◆ What to produce: Within the listing below, how many lines contain the word "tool"? Answer with the number only.
◇ ◇ ◇ ◇ ◇
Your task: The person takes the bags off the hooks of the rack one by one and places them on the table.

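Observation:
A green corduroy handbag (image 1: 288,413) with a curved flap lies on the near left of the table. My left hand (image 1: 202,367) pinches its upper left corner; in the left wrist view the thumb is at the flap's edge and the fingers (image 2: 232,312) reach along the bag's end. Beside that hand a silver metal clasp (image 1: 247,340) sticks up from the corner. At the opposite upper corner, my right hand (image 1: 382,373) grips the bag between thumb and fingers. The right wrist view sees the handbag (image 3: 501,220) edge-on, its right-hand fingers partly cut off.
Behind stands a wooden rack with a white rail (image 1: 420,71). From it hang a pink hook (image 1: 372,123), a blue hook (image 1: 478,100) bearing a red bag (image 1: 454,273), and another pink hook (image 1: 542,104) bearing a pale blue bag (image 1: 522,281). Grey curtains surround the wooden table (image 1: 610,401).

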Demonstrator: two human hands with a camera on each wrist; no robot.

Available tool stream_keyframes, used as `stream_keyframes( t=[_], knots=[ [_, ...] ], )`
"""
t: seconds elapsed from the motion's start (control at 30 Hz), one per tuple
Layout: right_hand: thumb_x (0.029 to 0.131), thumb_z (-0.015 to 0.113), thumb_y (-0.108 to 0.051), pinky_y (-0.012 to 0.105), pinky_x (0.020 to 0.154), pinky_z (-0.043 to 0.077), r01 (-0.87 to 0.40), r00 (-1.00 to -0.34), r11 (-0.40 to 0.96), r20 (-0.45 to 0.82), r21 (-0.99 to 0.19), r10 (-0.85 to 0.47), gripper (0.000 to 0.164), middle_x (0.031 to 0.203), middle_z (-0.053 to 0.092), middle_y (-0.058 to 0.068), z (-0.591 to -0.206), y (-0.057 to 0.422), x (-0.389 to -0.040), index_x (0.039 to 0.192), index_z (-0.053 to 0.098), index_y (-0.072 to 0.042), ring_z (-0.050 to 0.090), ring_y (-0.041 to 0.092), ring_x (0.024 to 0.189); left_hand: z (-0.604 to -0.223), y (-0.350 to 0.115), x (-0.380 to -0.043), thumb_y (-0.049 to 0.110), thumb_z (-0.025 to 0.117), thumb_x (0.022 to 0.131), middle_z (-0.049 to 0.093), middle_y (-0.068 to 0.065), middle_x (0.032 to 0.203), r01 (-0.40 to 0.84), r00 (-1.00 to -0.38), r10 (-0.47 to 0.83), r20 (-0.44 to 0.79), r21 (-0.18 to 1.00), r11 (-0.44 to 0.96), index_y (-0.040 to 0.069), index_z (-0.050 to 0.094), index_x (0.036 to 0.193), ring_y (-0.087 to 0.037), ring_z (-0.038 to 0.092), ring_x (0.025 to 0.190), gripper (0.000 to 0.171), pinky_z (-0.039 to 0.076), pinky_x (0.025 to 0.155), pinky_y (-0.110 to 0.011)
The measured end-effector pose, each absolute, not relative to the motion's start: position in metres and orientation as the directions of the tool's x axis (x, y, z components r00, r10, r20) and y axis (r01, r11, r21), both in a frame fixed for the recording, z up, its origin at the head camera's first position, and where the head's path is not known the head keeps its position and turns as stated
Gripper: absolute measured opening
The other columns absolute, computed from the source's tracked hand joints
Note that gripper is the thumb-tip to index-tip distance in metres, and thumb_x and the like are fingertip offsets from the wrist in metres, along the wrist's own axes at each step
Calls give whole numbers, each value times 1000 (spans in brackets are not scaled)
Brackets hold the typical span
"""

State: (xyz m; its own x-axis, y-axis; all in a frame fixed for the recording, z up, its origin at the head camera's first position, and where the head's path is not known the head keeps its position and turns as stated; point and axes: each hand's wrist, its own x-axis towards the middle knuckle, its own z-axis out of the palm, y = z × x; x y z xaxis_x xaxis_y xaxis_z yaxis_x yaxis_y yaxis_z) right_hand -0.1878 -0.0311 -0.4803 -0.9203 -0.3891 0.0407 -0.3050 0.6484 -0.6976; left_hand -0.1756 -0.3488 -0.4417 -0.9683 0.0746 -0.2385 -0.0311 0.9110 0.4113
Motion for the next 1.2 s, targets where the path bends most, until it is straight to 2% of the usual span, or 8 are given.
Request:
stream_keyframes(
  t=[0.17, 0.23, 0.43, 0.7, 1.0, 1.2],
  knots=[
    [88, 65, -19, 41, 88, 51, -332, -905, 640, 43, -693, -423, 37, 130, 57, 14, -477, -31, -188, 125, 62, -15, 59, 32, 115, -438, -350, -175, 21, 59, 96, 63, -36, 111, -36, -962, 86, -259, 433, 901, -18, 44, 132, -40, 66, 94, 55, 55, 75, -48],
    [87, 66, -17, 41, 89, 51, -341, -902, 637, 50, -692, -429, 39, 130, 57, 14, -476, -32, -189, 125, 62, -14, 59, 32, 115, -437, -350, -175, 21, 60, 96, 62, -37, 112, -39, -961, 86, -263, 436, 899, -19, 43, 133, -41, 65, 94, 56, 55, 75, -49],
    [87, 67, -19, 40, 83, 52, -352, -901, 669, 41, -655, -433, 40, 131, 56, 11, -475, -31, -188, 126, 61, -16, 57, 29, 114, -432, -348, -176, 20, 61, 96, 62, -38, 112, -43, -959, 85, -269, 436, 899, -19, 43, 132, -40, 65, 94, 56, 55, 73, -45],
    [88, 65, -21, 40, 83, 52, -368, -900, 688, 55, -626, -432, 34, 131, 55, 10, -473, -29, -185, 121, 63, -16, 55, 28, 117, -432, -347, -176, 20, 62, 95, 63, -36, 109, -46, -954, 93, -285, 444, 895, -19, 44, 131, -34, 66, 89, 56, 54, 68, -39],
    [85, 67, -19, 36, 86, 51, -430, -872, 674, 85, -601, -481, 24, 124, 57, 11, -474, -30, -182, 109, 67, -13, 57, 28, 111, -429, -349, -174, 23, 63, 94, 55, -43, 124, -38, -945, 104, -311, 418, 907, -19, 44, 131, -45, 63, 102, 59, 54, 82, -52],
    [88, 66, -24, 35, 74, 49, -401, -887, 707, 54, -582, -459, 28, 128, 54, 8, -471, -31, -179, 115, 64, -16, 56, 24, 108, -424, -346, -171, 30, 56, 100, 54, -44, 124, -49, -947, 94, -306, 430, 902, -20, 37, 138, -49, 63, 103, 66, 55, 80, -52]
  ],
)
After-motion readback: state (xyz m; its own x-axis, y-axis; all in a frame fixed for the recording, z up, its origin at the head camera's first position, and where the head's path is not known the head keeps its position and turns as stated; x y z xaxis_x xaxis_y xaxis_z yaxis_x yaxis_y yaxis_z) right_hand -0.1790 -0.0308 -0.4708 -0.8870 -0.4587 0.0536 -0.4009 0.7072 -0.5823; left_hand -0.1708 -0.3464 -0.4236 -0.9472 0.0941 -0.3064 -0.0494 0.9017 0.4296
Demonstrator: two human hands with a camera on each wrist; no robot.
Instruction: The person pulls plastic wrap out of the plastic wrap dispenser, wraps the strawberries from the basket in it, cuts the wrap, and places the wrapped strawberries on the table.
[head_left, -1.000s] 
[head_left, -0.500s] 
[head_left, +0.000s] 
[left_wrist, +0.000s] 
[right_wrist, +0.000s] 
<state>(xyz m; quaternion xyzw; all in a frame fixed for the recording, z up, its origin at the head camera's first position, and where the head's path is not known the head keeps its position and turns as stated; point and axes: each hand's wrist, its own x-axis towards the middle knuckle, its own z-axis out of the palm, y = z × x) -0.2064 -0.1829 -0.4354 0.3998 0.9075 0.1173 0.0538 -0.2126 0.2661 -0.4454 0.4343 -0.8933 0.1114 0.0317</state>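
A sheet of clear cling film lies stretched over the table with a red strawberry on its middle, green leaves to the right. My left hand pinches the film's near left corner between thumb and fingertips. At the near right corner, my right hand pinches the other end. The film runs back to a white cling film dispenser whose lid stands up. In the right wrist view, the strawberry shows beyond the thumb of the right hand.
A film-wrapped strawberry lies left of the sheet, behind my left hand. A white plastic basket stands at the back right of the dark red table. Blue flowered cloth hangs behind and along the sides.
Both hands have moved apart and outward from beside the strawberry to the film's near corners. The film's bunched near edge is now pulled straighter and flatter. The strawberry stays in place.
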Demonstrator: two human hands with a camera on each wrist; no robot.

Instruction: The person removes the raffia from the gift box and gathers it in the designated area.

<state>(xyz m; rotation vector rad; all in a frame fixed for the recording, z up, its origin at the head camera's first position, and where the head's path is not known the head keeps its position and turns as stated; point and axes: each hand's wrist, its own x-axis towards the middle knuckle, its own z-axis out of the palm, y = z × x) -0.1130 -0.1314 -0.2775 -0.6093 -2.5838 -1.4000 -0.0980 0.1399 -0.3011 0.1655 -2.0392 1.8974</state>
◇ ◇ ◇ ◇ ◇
◆ Answer section: 2